Mattew, der ohne Grund auf mich losgeht und mich zum Fallen bringt,
Connor, der mir wieder aufhilft.
"Wie gut, dass es Menschen wie Connor gibt", denke ich gerade, da steht er neben meinem Tisch.
Der Unterricht ist um und ich packe gerade meinen Rucksack, als er plötzlich dasteht.
Als ich aufschaue, bekomme ich einen ordentlichen Schreck.
"Boah Connor, hast du mich erschreckt!", sage ich vorwurfsvoll.
"Tut mir leid", sagt er schuldbewusst und lächelt mich schief an.
Das sieht so niedlich aus, dass ich ihm nicht böse sein kann.
Gemeinsam gehen wir auf den Schulhof.
Zuerst sagt niemand von uns ein Wort.
Kein Wunder, wir sind es beide nicht gewöhnt, die Pause in Gesellschaft zu verbringen.
Dann räuspert sich Connor.
"War ... ähm ... war das vorhin ok so, wie ich das gesagt habe?", fragt er zögerlich.
"Weil ... vielleicht ... vielleicht war das mit dem 'völlig verzweifelt' ein wenig zu viel des Guten ..."
Er sieht ehrlich besorgt aus.
Als ich nichts erwidere, senkt er den Blick.
"Tut mir leid", murmelt er.
Ich muss grinsen.
Als er den Kopf wieder hebt, schaut er mich erstaunt an.
"Warum grinst du?", will er wissen.
"Das war ... super, Connor.
Ehrlich.
Ich weiß nicht, wie ich da wieder raus gekommen wäre.

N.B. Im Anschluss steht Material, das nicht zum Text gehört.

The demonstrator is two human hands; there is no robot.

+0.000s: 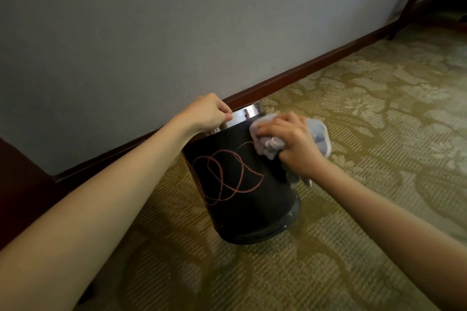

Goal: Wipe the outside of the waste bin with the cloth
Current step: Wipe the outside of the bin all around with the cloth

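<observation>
While tilted back toward the wall: waste bin (237, 184), black with pink loops, on the carpet (366, 113), base edge nearest the camera, rim farthest.
Left hand (207, 113): curled over the chrome rim (249, 113), fingers hooked on the far lip; likely there to steady the bin and stop it rolling under the wiping pressure.
Right hand (293, 144): closed round a bunched pale cloth (267, 144), pressing it against the upper side wall just below the rim, just beside the left-hand hold.
Cloth beyond the grip: loose folds spilling past the knuckles and hanging under the wrist, off the bin.
Reason for the bunching: probably a firmer pad against the curved wall.
Unwiped, by judgement: lower wall and base band, well below the cloth.
Risk: bin pivoting on its base edge if the rim hold slackens.
Beyond both hands: grey wall (126, 33) with dark wooden skirting (316, 63).
</observation>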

Deine kleine 'Notlüge' war genial!
Ich danke dir, Connor!
Und nicht nur für das.
Ich erkläre es dir ein andermal, wenn ich so weit bin, aber du bist der Erste, der mich seit längerer Zeit mal wieder zum Lachen gebracht hat.
Und das ist echt nicht leicht."
Während ich spreche, heben sich Connors Mundwinkel wieder.
"Na, da bin ich aber erleichtert", sagt er und man merkt sichtlich, wie er sich wieder entspannt.
"Und bitte schön." Er grinst.
"Du musst wissen, im Erfinden von 'Notlügen' bin ich erste Sahne."